Review: Netflix’s “Dating Around”

It’s not my first rodeo. I’ve watched plenty of reality dating TV shows in my lifetime and personally save two hours of my Monday night to remotely watch The Bachelor with two of my best friends in Seattle. When I first heard about this show (without watching the trailer) I remembered thinking “What’s so different about this one?” Right? Because when you’ve seen one, you’ve seen them all. However, it was a text from Mandi tonight at dinner that prompted me to give it a chance. Mandi knows all too well about my dating life and TV life for that matter.

I have to commend Netflix for the way they produce their shows. I promise I’m going to get into the meat of the content and why this show is different, but aesthetically, this show does a phenomenal job of painting what dating looks like for my friends and I. I’ve been watching the Bachelor for years, but even now I’ve got the formula down. I know exactly what’s going to happen in every season and the type of characters they are going to cast. There’s always a sea of blondes. You’ve always got a crazy villain. You have someone with a unrealistic job title. And of course, the dates. So extravagant that it’s not real life at all. What is real life though is drinks, maybe dinner, and maybe something for afterwards if the night has gone well. This is the formula that is true – that Netflix highlights and that I can get behind.
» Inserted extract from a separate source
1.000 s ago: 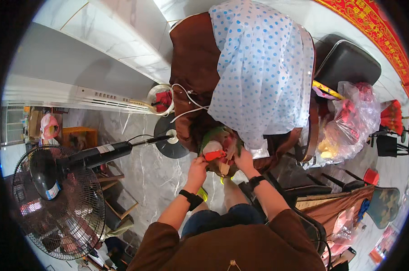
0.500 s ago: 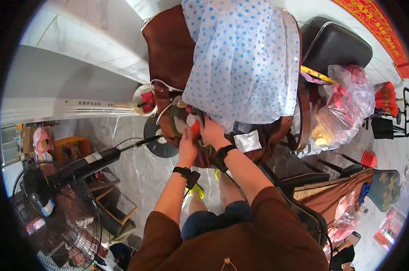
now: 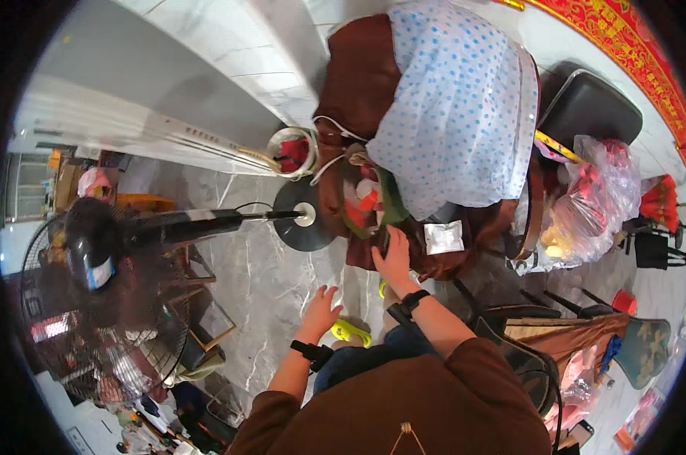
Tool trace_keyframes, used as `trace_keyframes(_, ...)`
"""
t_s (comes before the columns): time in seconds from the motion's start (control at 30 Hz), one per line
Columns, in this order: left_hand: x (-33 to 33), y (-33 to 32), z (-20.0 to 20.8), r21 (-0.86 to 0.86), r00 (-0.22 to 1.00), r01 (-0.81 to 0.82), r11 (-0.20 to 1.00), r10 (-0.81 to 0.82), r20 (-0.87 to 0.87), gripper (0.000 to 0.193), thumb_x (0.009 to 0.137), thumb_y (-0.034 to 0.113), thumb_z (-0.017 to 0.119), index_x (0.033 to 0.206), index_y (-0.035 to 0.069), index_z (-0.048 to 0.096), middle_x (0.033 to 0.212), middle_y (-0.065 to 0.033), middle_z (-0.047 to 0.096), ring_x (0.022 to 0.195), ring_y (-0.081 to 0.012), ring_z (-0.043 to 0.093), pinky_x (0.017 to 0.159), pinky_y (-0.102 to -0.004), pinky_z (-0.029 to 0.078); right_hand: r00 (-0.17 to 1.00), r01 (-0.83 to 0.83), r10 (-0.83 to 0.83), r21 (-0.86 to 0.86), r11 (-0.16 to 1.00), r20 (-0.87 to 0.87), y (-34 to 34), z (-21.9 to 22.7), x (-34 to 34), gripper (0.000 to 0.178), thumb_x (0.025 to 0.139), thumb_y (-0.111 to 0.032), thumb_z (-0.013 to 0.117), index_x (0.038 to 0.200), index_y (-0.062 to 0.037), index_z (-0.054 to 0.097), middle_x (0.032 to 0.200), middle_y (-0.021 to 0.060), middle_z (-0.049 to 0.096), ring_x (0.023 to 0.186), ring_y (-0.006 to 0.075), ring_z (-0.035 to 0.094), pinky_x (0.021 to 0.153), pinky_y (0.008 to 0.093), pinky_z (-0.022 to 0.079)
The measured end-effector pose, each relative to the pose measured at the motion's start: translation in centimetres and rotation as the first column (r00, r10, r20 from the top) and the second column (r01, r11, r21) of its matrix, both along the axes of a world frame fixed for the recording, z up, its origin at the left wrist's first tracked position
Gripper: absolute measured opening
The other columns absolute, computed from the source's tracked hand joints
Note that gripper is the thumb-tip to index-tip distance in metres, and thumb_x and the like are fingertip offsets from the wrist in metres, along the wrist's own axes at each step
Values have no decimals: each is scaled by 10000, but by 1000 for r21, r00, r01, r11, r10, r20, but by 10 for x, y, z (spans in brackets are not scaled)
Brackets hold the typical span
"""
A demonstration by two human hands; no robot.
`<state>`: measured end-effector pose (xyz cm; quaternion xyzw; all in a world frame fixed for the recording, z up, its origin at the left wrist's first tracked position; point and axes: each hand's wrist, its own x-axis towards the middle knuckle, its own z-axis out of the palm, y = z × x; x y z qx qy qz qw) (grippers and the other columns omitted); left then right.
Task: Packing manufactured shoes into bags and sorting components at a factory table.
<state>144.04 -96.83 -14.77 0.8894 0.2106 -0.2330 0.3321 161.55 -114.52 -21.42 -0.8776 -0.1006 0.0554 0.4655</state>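
My left hand (image 3: pixel 318 315) is in the air over the floor, fingers apart, with nothing in it. My right hand (image 3: pixel 393 258) is at the near edge of the table, its fingers curled round a small dark object (image 3: pixel 384 241) that I cannot make out. Just beyond it lies a green-edged bag (image 3: pixel 394 203) with red and white things inside. A white packet (image 3: pixel 444 237) rests to the right on the brown tablecloth (image 3: pixel 358 68). A white cover with blue dots (image 3: pixel 456 114) hides much of the table.
A black standing fan (image 3: pixel 108 296) stands on the left, its round base (image 3: pixel 301 227) by the table. Beside that base is a white bucket (image 3: pixel 291 148) holding something red. Clear plastic bags (image 3: pixel 593 205) and a black chair (image 3: pixel 593 106) are on the right.
My left hand has left the green-edged bag and come back toward me, opening. My right hand has also drawn back to the bag's near side. The view has shifted.
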Motion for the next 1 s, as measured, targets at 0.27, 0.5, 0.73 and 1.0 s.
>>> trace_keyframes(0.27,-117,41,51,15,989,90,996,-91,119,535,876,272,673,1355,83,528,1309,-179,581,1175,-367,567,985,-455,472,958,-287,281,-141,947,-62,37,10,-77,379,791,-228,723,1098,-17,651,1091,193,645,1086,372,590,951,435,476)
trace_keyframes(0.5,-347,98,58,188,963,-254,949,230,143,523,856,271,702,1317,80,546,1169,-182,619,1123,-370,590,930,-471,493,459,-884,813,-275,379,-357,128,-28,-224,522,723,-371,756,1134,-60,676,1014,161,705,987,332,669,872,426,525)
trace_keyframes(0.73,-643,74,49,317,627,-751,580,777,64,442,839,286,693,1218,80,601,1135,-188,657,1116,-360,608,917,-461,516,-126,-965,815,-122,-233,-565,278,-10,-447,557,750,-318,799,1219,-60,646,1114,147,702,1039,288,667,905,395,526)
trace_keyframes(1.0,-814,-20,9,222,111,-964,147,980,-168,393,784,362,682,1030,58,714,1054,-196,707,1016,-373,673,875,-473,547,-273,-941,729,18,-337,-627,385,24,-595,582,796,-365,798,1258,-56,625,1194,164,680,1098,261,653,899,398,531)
I’ve only watched three episodes so far for a total of 90 minutes, but I can’t get enough. I caught myself nervously laughing when a girl made a cringe-worthy comment. It could’ve been a disaster, but it wasn’t! She recovered. My eyes widened when I saw one of the girls go in for a make out sesh at the end of the night. In my head I thought, “Was that too much?” “Is that what people do on first dates these days?” Sure, this is New York, but everyone has a different dating style and it’s incredible to observe.

Let’s talk about the diversity in this series. It’s not a sea of blondes actually. In the 2nd episode, we’ve got a career woman who is Indian and a divorcee and in the 3rd episode a gay Asian man. This first couple episodes alone are already years ahead of The Bachelor franchise. Something I always think about in dating culture is how it feels like you are repeating the same type of conversations. Where are you from? What do you do for a living? How do you spend your weekends? And if you’re a serial dater or racking up a couple dates a week, it can feel tedious. Instead, these conversations for first blind dates are digging a bit deeper. They are getting into values, upbringings, and real dating challenges to find out if the person in front of them is a future match. For some, this feels like hard hitting topics to discuss on the first date, but maybe it’s just a sign that these folks are looking for something more serious. It’s an interesting watch, but I like to think it’s going to serve as a playbook for current daters who find trouble with this process today.

My favorite part of the show? We haven’t even talked about the set up yet and we’re well into this post. The show revolves around one individual. They go on five blind dates and throughout the 30 minutes, we see a snapshot of each of them. It feels fast, but the conversations are there and Netflix is capturing the most important parts, that you feel like you know everyone well by the end of it. For each episode, the main character wears the same outfit and is at the same restaurant which provides consistency. It’s as if it is one long date, but you know that it’s five separate occasions. By the end of the five dates, the main may choose to go on a second date and you’ll see who they pick! There isn’t any commentary or any context. It’s also not very obvious who they are going to pick. But this is my favorite part! It’s always satisfying when I pick the right person! Classic me finding someway to turn this into a game.

There’s no word yet on whether or not this series has been given the green light for a second season, but we like what we see.